SMKSMUHAMMADIYAH-HGLS.SCH.ID – Sebuah kejanggalan administratif tengah menjadi sorotan warga di Desa Sukamelang, Kecamatan Kroya, Kabupaten Indramayu. Pembangunan infrastruktur jalan dengan metode cor beton yang seharusnya membawa dampak positif bagi mobilitas masyarakat, justru memicu tanda tanya besar lantaran minimnya transparansi yang menyertai pelaksanaannya.
Di lapangan, proyek peningkatan jalan tersebut tampak berjalan tanpa adanya papan informasi proyek. Padahal, pemasangan papan nama proyek merupakan kewajiban mutlak yang diatur dalam regulasi keterbukaan informasi publik, guna memastikan masyarakat mengetahui sumber pendanaan, nilai kontrak, serta pihak yang bertanggung jawab atas pengerjaan tersebut.
Ketidakjelasan Identitas Proyek
Fenomena yang sering disebut warga sebagai ‘proyek siluman’ ini merujuk pada pengerjaan fisik yang dilakukan secara tertutup tanpa identitas yang jelas. Hingga saat ini, belum ada pihak kontraktor maupun perwakilan dinas terkait yang memberikan keterangan resmi mengenai asal-usul anggaran proyek tersebut.
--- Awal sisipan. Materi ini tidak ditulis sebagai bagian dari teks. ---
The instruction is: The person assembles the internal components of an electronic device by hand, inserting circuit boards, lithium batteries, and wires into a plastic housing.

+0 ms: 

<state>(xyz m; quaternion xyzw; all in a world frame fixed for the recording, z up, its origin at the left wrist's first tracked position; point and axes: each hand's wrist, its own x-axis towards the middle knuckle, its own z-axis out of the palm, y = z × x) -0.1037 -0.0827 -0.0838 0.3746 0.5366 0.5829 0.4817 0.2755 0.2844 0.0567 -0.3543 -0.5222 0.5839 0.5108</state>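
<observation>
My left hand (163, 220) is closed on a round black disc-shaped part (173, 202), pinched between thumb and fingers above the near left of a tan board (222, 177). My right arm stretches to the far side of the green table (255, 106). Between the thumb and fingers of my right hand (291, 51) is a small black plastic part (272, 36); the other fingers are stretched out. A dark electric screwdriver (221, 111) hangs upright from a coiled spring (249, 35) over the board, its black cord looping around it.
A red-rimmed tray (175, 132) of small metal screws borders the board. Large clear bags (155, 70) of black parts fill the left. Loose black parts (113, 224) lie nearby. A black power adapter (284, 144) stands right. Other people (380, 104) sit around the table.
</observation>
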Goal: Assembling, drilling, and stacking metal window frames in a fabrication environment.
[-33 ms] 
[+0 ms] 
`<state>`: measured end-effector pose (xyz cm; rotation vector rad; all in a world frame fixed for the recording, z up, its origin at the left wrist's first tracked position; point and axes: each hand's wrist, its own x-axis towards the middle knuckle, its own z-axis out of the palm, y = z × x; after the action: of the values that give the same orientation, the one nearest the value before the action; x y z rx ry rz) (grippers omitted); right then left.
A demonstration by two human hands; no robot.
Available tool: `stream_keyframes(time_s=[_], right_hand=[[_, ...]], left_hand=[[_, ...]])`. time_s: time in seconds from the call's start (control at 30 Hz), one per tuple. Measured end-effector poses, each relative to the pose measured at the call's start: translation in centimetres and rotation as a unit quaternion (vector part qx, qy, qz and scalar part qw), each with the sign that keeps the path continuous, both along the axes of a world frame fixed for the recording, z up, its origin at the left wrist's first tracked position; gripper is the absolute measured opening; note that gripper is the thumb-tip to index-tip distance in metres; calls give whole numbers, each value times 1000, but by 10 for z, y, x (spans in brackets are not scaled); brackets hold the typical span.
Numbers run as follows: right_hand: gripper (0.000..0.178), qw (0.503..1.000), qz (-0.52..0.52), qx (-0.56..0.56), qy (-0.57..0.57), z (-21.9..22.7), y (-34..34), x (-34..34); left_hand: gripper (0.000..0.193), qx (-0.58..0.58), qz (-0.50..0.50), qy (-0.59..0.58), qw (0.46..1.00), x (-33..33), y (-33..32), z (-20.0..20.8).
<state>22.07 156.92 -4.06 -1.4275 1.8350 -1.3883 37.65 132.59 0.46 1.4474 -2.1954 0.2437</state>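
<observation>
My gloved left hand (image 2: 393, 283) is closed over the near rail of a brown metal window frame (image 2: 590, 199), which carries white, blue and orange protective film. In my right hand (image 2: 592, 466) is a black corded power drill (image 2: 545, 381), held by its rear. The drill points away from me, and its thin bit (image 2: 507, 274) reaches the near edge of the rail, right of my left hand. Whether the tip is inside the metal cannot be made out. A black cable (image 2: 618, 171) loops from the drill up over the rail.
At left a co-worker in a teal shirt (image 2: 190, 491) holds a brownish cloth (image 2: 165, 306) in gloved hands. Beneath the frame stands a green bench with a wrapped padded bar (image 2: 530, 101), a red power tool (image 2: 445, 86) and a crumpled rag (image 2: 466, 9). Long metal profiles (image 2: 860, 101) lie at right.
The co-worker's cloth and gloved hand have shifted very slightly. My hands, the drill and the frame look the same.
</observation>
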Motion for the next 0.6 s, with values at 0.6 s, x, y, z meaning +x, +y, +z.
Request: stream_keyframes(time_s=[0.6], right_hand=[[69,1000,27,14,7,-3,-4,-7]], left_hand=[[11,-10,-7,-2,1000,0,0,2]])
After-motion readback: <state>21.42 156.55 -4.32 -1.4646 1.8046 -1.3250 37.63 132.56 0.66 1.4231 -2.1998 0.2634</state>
Ketiadaan informasi ini bukan hanya sekadar masalah administratif, melainkan menyangkut hak masyarakat untuk mengawasi penggunaan uang negara. Tanpa adanya papan proyek, warga tidak dapat mengetahui apakah pekerjaan tersebut didanai oleh Anggaran Pendapatan dan Belanja Daerah (APBD) Kabupaten, bantuan provinsi, atau sumber dana lainnya.
Pentingnya Transparansi dalam Pembangunan
Dalam dunia konstruksi, transparansi merupakan pilar utama agar kualitas bangunan dapat dipertanggungjawabkan. Berikut adalah beberapa alasan mengapa keterbukaan informasi proyek sangat krusial bagi publik:
- Akuntabilitas Anggaran: Publik berhak mengetahui besaran dana yang digunakan agar terhindar dari praktik korupsi atau penyalahgunaan wewenang.
- Pengawasan Partisipatif: Dengan mengetahui spesifikasi teknis, masyarakat dapat turut mengawasi apakah kualitas beton yang digunakan sesuai dengan standar yang ditetapkan.
- Kejelasan Masa Pemeliharaan: Papan proyek biasanya memuat informasi mengenai durasi pengerjaan dan masa pemeliharaan, sehingga warga tahu ke mana harus melapor jika jalan mengalami kerusakan prematur.
Dampak bagi Lingkungan dan Pengguna Jalan
Proyek cor beton di area persawahan Desa Sukamelang ini sebenarnya sangat dinantikan oleh para petani dan pengguna jalan setempat. Akses jalan yang baik merupakan urat nadi ekonomi bagi warga desa yang mayoritas mengandalkan sektor pertanian.
Namun, kemanfaatan infrastruktur akan menjadi sia-sia jika sejak awal pengerjaannya sudah mengabaikan prinsip tata kelola pemerintahan yang baik (good governance). Ketidakjelasan ini justru memunculkan spekulasi negatif di tengah masyarakat.
Hingga laporan ini disusun, belum ada pernyataan resmi dari Pemerintah Desa Sukamelang maupun dinas terkait di lingkungan Pemerintah Kabupaten Indramayu. Warga berharap pihak berwenang segera melakukan inspeksi dan memberikan klarifikasi agar tidak terjadi kesimpangsiuran informasi yang merugikan publik.
Tanggung Jawab Kontraktor dan Dinas Terkait
Berdasarkan Peraturan Presiden (Perpres) Nomor 54 Tahun 2010 dan Nomor 70 Tahun 2012, setiap pekerjaan bangunan fisik yang dibiayai oleh negara wajib mencantumkan papan nama proyek. Ketentuan ini mencakup jenis kegiatan, lokasi proyek, nomor kontrak, waktu pelaksanaan, nilai kontrak, serta jangka waktu pengerjaan.
Jika pengabaian ini terus berlanjut, bukan tidak mungkin proyek tersebut akan menuai protes lebih luas dari elemen masyarakat. Kepercayaan publik terhadap pembangunan daerah sangat bergantung pada bagaimana pemerintah dan mitra kerjanya menjalankan setiap tahapan proyek secara terbuka dan profesional.
Masyarakat Desa Sukamelang kini hanya bisa menunggu langkah nyata dari pihak berwenang untuk membuka identitas proyek tersebut, demi memastikan bahwa infrastruktur yang dibangun benar-benar memberikan manfaat jangka panjang bagi warga, bukan sekadar proyek yang berdiri di atas ketidakjelasan.